Teopedia/Cultura dell'alibi morale

Da Tempo di Riforma Wiki.
Vai alla navigazione Vai alla ricerca

Ritorno



Lavoriincorso.png
Lavoriincorso.png

Lavori in corso! 

Ritorno


La cultura dell’alibi morale

Come la società contemporanea evita la colpa, ma perde la giustificazione

Viviamo in una società che ha sviluppato una straordinaria capacità di autoassolversi. L’errore non è più colpa, ma incomprensione. Il peccato non è più ribellione, ma fragilità. Ogni comportamento umano, anche il più dannoso, trova una giustificazione sociale, psicologica, politica o biologica. È ciò che possiamo definire la cultura dell’alibi morale.

Nel linguaggio comune, un alibi è una scusa per evitare la responsabilità di un crimine. In senso morale, è qualunque strategia narrativa o ideologica che protegge l’individuo dal dover ammettere la propria colpa davanti a una legge superiore. È un modo per evitare il confronto con il giudizio, con Dio e con la verità.

Questa cultura permea l’individuo e le istituzioni. A livello personale, si cerca sempre una “buona ragione” per ogni azione discutibile: “Ero sotto pressione”, “Sono fatto così”, “Sono stato provocato”. A livello collettivo, si giustificano ingiustizie sistemiche, guerre e politiche immorali con parole come “necessità”, “interesse nazionale”, “progresso” o “inclusività”.

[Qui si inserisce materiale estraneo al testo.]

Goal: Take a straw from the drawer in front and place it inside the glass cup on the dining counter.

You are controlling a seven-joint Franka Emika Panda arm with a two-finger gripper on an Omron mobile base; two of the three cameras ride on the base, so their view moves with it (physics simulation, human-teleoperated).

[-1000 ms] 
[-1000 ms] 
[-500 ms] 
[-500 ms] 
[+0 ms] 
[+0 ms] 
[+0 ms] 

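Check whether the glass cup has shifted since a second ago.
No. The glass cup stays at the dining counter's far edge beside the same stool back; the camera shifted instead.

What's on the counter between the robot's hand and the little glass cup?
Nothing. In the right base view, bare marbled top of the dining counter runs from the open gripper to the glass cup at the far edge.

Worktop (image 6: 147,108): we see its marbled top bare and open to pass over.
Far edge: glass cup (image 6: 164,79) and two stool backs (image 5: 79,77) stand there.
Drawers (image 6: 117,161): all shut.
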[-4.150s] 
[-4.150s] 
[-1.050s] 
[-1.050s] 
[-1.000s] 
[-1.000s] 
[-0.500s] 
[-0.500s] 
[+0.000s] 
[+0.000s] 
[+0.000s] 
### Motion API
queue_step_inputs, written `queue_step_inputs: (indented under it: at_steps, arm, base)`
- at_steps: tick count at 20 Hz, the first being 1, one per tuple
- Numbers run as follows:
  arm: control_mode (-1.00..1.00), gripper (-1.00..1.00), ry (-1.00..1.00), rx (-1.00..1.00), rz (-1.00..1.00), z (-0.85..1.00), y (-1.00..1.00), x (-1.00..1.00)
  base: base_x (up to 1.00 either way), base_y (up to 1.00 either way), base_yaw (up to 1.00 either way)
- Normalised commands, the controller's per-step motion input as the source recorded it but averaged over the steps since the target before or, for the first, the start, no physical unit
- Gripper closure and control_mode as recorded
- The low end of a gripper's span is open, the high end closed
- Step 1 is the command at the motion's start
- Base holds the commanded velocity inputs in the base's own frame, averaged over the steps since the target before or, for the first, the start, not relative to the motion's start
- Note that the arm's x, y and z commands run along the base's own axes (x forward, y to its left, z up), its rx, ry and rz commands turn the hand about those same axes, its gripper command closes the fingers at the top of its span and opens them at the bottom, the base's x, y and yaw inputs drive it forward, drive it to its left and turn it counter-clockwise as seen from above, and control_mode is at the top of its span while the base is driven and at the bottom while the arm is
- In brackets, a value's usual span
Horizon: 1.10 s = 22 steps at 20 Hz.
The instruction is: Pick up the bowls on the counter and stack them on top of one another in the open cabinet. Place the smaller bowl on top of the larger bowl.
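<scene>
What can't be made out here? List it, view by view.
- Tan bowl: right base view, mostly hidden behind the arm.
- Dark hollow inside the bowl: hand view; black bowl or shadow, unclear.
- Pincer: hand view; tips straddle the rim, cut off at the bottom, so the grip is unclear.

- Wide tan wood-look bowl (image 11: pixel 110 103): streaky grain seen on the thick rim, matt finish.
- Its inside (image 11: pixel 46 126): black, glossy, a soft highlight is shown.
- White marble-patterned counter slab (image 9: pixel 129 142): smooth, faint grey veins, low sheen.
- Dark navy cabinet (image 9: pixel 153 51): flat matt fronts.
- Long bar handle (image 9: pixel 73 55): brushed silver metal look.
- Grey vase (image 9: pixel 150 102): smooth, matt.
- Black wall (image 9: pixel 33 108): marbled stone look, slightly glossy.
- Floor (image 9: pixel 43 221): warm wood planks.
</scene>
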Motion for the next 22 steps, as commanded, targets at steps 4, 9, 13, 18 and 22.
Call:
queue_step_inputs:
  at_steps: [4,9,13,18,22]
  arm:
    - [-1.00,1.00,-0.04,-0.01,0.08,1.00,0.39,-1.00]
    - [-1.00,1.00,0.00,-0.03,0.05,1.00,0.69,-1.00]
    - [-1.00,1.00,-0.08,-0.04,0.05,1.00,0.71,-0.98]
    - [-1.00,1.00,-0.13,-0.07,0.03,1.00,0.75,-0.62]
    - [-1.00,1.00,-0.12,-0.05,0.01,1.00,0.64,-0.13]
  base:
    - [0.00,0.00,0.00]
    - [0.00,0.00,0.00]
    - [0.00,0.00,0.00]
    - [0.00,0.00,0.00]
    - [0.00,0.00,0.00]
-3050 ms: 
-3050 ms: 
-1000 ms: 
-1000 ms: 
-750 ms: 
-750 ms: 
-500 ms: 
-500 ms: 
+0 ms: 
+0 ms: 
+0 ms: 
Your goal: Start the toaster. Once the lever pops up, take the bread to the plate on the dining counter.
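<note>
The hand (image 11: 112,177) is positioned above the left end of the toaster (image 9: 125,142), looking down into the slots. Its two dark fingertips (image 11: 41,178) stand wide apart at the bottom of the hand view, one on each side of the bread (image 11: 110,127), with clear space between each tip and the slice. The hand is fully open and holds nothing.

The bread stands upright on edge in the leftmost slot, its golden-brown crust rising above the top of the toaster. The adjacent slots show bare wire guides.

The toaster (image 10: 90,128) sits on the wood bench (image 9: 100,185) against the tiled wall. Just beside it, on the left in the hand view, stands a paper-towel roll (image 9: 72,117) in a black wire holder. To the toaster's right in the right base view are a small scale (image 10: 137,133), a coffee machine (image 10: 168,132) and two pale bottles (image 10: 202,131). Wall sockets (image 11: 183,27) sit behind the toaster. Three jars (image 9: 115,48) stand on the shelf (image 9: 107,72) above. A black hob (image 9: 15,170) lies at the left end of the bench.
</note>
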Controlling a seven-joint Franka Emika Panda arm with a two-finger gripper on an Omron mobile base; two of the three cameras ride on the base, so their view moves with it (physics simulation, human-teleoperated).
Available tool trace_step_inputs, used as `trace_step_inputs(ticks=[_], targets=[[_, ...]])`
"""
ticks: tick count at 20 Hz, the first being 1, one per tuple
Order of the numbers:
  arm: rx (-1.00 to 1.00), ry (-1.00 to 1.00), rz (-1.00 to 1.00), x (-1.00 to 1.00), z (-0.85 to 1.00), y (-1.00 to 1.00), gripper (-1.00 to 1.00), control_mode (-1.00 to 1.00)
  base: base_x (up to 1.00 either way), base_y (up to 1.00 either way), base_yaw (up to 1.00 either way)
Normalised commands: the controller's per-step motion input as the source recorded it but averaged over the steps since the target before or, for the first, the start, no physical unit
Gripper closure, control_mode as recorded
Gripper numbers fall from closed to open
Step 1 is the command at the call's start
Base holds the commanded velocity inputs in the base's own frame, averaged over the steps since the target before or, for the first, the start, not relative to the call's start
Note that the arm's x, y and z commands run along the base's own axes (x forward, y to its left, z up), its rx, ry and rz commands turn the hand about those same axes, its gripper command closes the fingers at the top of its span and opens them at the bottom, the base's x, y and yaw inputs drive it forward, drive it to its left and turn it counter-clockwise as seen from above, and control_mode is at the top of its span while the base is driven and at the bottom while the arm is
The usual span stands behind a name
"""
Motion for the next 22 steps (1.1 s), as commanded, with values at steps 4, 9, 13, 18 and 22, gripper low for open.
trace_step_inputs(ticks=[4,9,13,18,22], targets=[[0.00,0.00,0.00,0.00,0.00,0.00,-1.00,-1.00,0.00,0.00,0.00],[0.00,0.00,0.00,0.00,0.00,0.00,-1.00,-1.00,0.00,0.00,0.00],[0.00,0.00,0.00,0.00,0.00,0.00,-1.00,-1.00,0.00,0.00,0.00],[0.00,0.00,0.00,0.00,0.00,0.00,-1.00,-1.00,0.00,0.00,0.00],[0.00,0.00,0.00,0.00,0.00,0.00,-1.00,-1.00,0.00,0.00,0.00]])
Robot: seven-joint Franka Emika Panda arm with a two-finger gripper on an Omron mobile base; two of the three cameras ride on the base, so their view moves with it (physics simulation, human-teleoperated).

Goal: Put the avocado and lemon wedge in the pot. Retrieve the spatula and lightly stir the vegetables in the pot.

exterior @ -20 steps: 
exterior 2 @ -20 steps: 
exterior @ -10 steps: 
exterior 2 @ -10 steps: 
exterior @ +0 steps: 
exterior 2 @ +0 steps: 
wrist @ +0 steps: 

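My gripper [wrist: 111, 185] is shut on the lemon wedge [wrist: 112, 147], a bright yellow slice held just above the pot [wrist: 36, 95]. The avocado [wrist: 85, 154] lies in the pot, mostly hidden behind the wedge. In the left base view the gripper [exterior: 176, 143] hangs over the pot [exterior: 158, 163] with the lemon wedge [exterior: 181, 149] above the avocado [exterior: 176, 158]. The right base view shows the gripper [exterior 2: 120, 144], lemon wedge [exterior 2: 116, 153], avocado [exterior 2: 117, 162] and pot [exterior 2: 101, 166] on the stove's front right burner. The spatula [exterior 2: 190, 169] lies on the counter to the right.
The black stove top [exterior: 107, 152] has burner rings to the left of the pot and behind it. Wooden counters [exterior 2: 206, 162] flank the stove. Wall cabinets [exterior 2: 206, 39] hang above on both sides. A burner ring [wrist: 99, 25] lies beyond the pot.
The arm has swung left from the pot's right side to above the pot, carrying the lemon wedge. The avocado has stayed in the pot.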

Il risultato è tragico: si cerca giustificazione senza colpa, redenzione senza ravvedimento, pace con Dio senza la croce di Cristo. Ma la Scrittura è chiara: “Ogni bocca sia chiusa e tutto il mondo sia riconosciuto colpevole davanti a Dio” (Romani 3:19). Solo chi smette di cercare alibi può ricevere l’unica giustificazione vera: quella che Dio offre, per grazia, mediante la fede in Cristo.


L’espressione “cultura dell’alibi morale” non è un termine tecnico formalizzato, ma una formulazione efficace (e volutamente evocativa) per descrivere una tendenza diffusa nella società contemporanea, e radicata nel cuore umano in ogni tempo: l’abitudine a trovare giustificazioni morali per ogni azione, anche la più discutibile, per evitare il senso di colpa e la responsabilità morale.

Cosa si intende per “alibi morale”?

Un alibi, in senso stretto, è una scusa con cui si dimostra che si era altrove al momento di un delitto. In senso più ampio e figurato, un “alibi morale” è una giustificazione apparente, una costruzione narrativa con cui una persona cerca di assolvere sé stessa da una colpa reale o percepita.

Parlare di “cultura dell’alibi morale” significa dunque riferirsi a una società in cui:

  • il senso oggettivo del bene e del male viene relativizzato,
  • le responsabilità personali vengono sistematicamente diluite in cause esterne (ambiente, traumi, società, educazione, biologia, ecc.),
  • e la colpa viene reinterpretata come condizionamento, debolezza, errore di prospettiva, mai come peccato.

In tale cultura:

  • L’adultero si giustifica con l’infelicità coniugale.
  • Il ladro col bisogno.
  • Il violento con la provocazione.
  • Il cinico con il disincanto.
  • L’incredulo con le “ipocrisie della Chiesa”.
  • Persino le guerre vengono presentate come “missioni di pace” o “atti di autodifesa preventiva”.

In questo modo, la coscienza viene silenziata, e Dio viene esiliato dal tribunale morale. È un sofisticato meccanismo di autoassoluzione culturale, per cui ogni persona diventa giudice di sé stessa, mentre l’unico Giudice vero viene ignorato.

Connessione biblica e teologica

Questo atteggiamento è esattamente ciò che Paolo denuncia in Romani 2:15 — “i loro pensieri si accusano o si scusano a vicenda” — e ciò che Cristo smaschera nei religiosi che “giustificano sé stessi davanti agli uomini” (Luca 16:15). È la negazione della realtà del peccato, sostituito con il concetto più gestibile di “errore” o “difetto”, e quindi è anche un rifiuto implicito del Vangelo, che offre salvezza non a chi si scusa, ma a chi si riconosce colpevole.